Exercise:
The listing below should be printed in full and exactly, apart from its images.

──────

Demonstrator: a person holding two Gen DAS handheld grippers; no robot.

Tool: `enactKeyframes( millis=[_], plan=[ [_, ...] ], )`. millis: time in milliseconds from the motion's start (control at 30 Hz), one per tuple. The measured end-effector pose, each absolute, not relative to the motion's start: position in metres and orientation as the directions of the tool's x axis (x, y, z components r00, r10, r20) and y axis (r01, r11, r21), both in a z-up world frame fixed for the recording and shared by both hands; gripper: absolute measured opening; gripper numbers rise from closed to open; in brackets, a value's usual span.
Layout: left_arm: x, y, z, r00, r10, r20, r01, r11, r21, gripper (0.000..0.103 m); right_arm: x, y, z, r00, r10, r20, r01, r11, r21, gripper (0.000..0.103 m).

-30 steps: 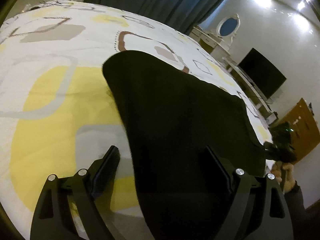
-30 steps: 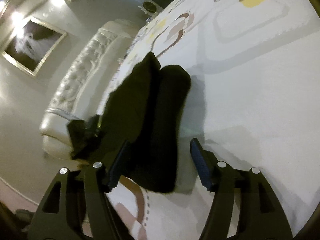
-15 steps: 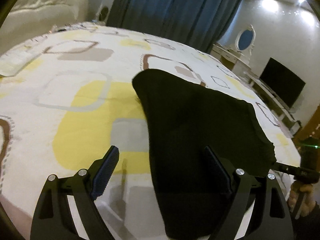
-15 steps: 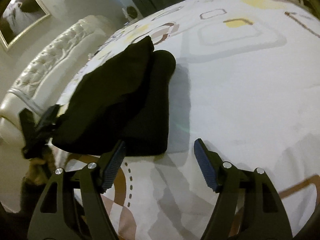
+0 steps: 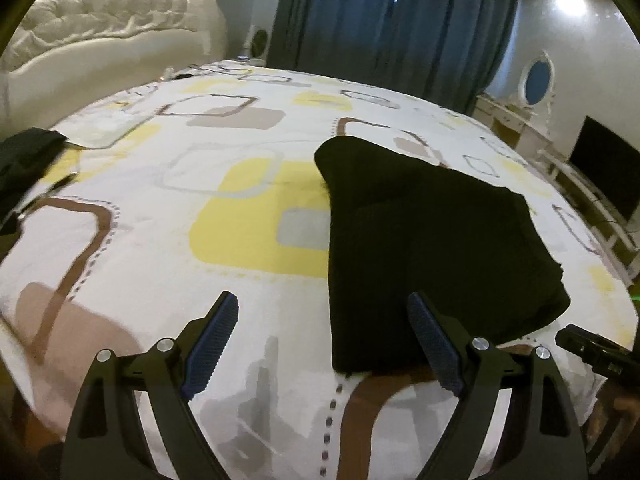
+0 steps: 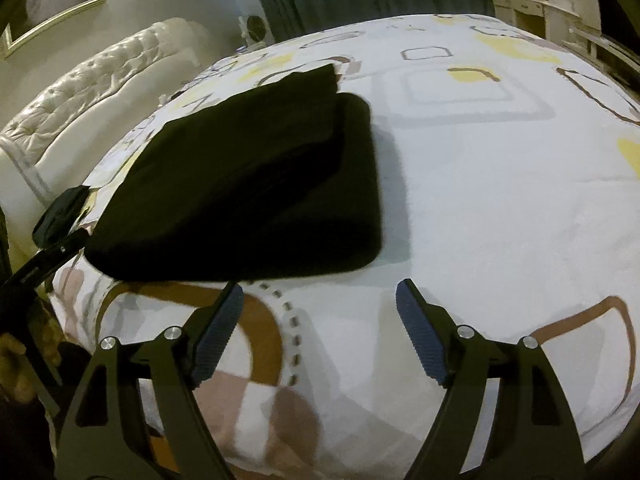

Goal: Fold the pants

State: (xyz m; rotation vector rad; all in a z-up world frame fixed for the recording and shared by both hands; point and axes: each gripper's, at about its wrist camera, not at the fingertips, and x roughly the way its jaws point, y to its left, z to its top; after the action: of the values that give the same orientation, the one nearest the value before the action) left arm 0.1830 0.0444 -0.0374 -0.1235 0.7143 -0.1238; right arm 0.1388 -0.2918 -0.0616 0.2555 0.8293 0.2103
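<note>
**A:** Where do the black pants (image 5: 424, 240) lie?

**B:** They lie folded on the bed (image 5: 160, 240), on its white bedspread printed with yellow, grey and brown squares. In the left wrist view they sit ahead and to the right, the near edge close to the bed's front edge. In the right wrist view the pants (image 6: 256, 184) lie ahead and to the left, an upper layer resting on a lower one.

**A:** How does the left claw (image 5: 324, 344) stand?

**B:** Its jaws stand wide and empty above the bedspread. The right finger overlaps the near corner of the pants in the view, yet no cloth is pinched.

**A:** And the right claw (image 6: 320, 328)?

**B:** Its jaws are opening, wide apart, with only bedspread between them. The pants end just beyond the left fingertip.

**A:** What surrounds the bed?

**B:** A white tufted headboard (image 5: 112, 32), dark blue curtains (image 5: 384, 20), and a second dark garment (image 5: 28, 156) at the left edge.
</note>
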Motion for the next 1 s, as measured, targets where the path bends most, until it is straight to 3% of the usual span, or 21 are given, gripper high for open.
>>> enactKeyframes(
  millis=[167,500,1000],
  plan=[
    [0.164,0.027,-0.032,0.765,-0.063,-0.641,0.033,0.998,-0.059,0.086,0.129,-0.283,-0.058,0.660,0.292,-0.693,-0.107,0.948,0.299,0.079],
    [0.146,-0.007,-0.041,0.755,-0.081,-0.651,0.103,0.995,-0.005,0.086,0.111,-0.282,-0.049,0.676,0.300,-0.673,-0.131,0.948,0.290,0.079],
    [0.143,-0.022,-0.039,0.769,-0.073,-0.635,0.072,0.997,-0.028,0.086,0.106,-0.281,-0.050,0.672,0.310,-0.673,-0.139,0.945,0.296,0.079]
  ],
)
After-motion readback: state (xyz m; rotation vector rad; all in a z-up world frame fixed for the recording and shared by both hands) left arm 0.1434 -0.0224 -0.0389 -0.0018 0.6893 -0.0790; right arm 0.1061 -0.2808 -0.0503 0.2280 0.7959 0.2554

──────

Written solution:
Demonstrator: a person holding two Gen DAS handheld grippers; no robot.

Tool: `enactKeyframes( millis=[_], plan=[ [_, ...] ], )`. millis: time in milliseconds from the motion's start (control at 30 Hz), one per tuple. The measured end-effector pose, each absolute, not relative to the motion's start: position in metres and orientation as the directions of the tool's x axis (x, y, z components r00, r10, r20) and y axis (r01, r11, r21), both in a z-up world frame fixed for the recording and shared by both hands; gripper: absolute measured opening; gripper numbers rise from closed to open; in brackets, a value's usual span.
Layout: left_arm: x, y, z, r00, r10, r20, r01, r11, r21, gripper (0.000..0.103 m); right_arm: x, y, z, r00, r10, r20, r01, r11, r21, gripper (0.000..0.103 m).

-30 steps: 
-30 steps: 
-15 steps: 
-15 steps: 
+0 steps: 
+0 steps: 

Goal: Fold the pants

State: (xyz m; rotation vector rad; all in a z-up world frame fixed for the recording and shared by both hands; point and axes: each gripper's, at about its wrist camera, not at the fingertips, and x roughly the way its jaws point, y to its left, z to its top; after the action: of the values that give the same orientation, the one nearest the value before the action) left arm 0.1830 0.0444 -0.0374 -0.1235 0.7143 -0.1238; right arm 0.1388 -0.2918 -0.0616 0.2555 0.8293 0.2103
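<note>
**A:** Where do the black pants (image 5: 424, 240) lie?

**B:** They lie folded on the bed (image 5: 160, 240), on its white bedspread printed with yellow, grey and brown squares. In the left wrist view they sit ahead and to the right, the near edge close to the bed's front edge. In the right wrist view the pants (image 6: 256, 184) lie ahead and to the left, an upper layer resting on a lower one.

**A:** How does the left claw (image 5: 324, 344) stand?

**B:** Its jaws stand wide and empty above the bedspread. The right finger overlaps the near corner of the pants in the view, yet no cloth is pinched.

**A:** And the right claw (image 6: 320, 328)?

**B:** Its jaws are opening, wide apart, with only bedspread between them. The pants end just beyond the left fingertip.

**A:** What surrounds the bed?

**B:** A white tufted headboard (image 5: 112, 32), dark blue curtains (image 5: 384, 20), and a second dark garment (image 5: 28, 156) at the left edge.
</note>
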Motion for the next 1 s, as measured, targets where the path bends most, until it is straight to 3% of the usual span, or 21 are given, gripper high for open.
>>> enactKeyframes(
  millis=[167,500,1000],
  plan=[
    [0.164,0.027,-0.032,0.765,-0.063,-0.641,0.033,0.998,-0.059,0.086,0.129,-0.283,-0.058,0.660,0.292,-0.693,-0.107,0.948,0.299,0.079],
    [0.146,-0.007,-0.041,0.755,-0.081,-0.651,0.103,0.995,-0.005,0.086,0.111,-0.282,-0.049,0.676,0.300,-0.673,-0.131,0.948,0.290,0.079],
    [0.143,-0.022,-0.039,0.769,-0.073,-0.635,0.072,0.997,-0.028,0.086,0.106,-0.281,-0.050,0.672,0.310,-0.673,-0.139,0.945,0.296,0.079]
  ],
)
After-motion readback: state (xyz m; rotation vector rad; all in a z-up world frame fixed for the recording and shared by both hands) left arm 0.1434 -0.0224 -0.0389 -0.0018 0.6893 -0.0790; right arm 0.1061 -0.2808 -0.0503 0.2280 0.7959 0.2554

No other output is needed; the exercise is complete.